PROMPT: Determine how many lines in the listing below include "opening", and answer with only that number.

AVAILABLE DATA:
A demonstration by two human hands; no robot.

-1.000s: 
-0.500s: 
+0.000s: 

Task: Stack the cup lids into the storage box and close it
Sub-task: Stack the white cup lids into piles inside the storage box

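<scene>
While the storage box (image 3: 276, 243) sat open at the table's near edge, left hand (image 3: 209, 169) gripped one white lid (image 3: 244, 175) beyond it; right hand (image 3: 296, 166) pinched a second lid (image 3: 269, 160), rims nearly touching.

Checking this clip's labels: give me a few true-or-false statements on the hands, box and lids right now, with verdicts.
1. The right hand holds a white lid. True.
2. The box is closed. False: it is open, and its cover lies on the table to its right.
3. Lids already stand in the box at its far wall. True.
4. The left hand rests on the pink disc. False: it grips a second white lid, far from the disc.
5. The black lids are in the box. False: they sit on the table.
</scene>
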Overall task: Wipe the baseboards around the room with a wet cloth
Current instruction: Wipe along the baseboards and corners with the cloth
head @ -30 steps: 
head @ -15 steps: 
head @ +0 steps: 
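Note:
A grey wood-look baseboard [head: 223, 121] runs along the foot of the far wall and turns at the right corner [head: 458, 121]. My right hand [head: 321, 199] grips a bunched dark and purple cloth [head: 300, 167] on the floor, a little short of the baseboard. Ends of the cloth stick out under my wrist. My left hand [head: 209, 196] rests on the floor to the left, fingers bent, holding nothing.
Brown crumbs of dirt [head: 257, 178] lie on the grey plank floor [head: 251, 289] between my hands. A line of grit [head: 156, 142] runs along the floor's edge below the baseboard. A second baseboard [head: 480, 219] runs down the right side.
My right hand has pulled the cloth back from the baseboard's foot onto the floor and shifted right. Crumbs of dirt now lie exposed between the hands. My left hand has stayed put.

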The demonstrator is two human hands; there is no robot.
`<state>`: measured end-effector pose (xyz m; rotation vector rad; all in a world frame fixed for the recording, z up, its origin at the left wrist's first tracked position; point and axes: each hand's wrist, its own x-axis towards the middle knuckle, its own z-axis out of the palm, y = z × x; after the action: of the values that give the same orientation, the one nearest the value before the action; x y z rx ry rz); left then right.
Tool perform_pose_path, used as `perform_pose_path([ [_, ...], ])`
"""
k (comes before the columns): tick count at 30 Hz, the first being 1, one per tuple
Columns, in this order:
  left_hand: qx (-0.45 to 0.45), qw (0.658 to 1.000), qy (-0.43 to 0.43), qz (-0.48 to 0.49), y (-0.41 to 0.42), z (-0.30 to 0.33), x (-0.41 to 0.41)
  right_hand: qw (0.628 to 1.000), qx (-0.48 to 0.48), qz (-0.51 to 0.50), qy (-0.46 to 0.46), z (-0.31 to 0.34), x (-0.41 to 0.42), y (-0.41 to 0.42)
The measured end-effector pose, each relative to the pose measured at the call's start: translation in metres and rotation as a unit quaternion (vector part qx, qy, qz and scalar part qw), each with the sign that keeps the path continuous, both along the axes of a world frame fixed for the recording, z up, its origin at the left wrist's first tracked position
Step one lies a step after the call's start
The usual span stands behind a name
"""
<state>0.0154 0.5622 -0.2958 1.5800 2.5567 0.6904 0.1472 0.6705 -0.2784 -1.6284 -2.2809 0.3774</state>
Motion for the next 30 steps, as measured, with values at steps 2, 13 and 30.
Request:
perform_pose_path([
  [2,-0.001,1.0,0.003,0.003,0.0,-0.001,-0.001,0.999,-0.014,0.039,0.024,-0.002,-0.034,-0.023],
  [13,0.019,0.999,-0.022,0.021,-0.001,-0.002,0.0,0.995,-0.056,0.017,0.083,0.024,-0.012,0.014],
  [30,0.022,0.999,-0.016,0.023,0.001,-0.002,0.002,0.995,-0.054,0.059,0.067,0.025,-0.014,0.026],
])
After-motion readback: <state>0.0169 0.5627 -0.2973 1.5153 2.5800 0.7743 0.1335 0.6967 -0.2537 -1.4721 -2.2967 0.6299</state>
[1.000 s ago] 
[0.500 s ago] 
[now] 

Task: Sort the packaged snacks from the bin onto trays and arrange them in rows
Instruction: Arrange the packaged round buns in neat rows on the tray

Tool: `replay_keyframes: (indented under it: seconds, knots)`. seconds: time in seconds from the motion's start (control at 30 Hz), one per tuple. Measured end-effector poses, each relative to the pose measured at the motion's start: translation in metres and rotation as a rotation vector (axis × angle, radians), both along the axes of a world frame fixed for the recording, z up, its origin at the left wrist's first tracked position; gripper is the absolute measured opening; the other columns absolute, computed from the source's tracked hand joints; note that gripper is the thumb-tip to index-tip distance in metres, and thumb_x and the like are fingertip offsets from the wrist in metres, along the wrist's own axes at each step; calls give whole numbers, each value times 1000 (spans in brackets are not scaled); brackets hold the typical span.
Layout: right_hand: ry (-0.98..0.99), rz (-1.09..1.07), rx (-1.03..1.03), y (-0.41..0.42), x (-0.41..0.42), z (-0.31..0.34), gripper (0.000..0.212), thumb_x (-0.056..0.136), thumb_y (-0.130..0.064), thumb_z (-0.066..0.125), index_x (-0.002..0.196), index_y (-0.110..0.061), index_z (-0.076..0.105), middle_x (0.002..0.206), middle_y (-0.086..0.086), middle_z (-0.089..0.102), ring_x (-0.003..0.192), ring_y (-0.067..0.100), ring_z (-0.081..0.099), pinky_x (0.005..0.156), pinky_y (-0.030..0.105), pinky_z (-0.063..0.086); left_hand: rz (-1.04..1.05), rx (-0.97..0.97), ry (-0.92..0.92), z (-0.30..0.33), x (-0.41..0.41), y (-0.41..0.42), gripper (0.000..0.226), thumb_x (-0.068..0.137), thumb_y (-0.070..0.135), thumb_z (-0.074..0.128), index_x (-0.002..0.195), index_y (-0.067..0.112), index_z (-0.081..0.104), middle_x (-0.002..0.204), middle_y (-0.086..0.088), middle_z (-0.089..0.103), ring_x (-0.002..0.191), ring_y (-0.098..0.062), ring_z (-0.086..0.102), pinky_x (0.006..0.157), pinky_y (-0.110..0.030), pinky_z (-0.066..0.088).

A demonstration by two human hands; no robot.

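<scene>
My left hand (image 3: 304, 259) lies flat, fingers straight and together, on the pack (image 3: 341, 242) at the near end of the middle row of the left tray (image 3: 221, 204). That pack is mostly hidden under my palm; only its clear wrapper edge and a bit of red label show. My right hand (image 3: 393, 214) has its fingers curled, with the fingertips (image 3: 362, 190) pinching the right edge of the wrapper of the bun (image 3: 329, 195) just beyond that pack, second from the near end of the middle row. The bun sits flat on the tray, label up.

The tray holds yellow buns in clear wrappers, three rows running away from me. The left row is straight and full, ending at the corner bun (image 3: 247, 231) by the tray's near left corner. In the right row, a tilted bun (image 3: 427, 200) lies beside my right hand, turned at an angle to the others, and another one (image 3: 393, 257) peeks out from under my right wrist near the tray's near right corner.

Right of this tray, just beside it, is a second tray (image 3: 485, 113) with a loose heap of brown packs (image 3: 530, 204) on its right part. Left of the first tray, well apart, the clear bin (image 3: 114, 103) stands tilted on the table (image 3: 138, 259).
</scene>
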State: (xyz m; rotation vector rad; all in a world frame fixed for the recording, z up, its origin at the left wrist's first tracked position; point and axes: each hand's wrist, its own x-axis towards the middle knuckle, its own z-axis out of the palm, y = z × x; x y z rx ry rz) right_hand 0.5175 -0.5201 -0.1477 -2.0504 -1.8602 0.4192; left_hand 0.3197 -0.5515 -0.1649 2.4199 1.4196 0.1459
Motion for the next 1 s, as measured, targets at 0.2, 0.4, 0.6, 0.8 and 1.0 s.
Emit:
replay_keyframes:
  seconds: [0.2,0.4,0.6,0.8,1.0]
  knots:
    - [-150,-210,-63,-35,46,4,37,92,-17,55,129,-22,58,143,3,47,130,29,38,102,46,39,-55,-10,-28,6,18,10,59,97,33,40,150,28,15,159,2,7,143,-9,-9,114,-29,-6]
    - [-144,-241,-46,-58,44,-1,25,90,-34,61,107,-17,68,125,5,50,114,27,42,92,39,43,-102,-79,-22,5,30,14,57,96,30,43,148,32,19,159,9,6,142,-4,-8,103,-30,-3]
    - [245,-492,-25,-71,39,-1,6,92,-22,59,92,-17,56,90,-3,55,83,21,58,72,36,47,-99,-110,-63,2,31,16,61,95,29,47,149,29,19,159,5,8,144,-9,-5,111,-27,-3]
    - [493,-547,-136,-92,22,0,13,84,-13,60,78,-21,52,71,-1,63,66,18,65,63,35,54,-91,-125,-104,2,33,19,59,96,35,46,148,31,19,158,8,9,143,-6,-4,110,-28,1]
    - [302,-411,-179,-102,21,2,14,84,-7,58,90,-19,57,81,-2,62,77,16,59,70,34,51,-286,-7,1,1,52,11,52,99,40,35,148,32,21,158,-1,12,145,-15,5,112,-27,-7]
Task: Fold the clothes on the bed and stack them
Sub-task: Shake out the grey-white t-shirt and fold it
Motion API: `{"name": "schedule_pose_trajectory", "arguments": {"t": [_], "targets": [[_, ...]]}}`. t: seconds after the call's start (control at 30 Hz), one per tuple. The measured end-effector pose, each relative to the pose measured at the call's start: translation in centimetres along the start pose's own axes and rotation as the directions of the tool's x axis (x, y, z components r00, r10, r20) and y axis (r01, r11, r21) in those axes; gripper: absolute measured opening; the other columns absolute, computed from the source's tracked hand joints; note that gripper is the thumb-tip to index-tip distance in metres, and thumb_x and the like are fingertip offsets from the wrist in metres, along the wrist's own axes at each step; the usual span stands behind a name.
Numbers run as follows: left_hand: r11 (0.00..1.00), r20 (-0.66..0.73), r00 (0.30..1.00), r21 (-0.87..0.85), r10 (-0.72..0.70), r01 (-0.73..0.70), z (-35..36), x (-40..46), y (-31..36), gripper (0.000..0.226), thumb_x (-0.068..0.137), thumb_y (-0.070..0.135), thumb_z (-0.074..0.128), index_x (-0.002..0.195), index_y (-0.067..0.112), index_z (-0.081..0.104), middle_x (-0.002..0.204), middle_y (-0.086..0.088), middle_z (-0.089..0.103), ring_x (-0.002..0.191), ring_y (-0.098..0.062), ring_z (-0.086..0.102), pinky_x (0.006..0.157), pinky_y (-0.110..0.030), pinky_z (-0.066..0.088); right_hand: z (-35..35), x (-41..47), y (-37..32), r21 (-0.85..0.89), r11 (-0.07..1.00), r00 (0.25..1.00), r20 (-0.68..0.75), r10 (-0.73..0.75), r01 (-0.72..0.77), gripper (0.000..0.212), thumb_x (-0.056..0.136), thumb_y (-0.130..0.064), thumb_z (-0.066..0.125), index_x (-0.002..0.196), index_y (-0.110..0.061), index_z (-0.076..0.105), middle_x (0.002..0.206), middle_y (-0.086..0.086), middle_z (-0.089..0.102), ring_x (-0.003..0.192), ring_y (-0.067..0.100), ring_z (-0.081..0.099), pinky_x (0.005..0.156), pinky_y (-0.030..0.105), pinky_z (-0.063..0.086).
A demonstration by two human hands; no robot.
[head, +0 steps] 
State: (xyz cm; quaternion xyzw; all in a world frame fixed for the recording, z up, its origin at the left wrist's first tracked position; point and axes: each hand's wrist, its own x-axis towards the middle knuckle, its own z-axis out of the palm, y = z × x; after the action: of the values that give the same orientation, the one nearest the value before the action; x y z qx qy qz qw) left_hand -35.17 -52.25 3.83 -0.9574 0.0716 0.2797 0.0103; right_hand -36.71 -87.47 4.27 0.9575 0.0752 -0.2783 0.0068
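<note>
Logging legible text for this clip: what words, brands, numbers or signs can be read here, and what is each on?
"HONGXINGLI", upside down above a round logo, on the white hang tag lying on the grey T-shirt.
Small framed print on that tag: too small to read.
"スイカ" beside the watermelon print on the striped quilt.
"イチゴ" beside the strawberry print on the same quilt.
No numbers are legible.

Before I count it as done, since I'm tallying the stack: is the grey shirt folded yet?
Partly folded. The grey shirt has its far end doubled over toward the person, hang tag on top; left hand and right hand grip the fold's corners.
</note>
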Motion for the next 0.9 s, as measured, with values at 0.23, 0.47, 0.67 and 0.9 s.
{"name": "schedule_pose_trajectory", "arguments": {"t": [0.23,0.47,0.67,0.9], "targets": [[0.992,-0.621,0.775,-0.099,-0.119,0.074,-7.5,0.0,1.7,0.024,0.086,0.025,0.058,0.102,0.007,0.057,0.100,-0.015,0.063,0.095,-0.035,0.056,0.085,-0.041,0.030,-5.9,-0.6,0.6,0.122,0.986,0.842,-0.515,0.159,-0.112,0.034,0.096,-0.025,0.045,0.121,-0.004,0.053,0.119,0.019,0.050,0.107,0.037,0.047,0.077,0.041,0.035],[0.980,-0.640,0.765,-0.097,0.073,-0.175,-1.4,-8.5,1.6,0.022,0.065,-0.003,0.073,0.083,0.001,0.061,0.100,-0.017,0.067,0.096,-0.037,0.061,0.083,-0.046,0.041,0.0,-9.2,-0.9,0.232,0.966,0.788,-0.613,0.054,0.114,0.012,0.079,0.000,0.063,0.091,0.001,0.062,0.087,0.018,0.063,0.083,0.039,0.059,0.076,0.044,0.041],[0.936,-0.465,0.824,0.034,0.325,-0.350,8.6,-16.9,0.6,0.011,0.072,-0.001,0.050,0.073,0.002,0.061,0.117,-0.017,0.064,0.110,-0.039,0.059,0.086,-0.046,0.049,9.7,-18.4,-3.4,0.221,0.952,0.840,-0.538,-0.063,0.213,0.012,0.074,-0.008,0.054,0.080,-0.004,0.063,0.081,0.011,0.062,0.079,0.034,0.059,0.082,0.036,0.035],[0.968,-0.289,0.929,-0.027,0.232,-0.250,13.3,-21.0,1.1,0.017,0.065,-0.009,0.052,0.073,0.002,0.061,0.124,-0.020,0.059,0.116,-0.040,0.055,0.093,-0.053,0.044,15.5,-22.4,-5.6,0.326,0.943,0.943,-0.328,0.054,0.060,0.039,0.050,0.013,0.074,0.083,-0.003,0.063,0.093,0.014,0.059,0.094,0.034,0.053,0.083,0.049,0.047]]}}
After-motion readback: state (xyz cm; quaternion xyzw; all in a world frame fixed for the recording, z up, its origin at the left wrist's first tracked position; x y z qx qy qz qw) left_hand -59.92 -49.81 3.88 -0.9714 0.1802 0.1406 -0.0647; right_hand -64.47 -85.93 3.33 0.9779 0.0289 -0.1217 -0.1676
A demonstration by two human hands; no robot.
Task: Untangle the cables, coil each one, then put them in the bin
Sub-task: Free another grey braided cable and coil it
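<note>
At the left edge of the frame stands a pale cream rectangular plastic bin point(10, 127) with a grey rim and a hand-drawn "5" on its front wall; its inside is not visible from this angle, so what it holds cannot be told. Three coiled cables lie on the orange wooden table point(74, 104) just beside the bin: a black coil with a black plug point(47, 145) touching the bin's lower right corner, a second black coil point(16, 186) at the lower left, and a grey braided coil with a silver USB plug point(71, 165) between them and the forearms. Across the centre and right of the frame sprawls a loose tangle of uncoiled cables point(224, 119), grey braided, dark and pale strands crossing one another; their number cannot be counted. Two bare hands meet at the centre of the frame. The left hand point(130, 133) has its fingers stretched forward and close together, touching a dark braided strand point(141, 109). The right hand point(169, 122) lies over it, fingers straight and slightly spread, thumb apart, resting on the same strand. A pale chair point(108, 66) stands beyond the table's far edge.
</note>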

FINAL ANSWER: 2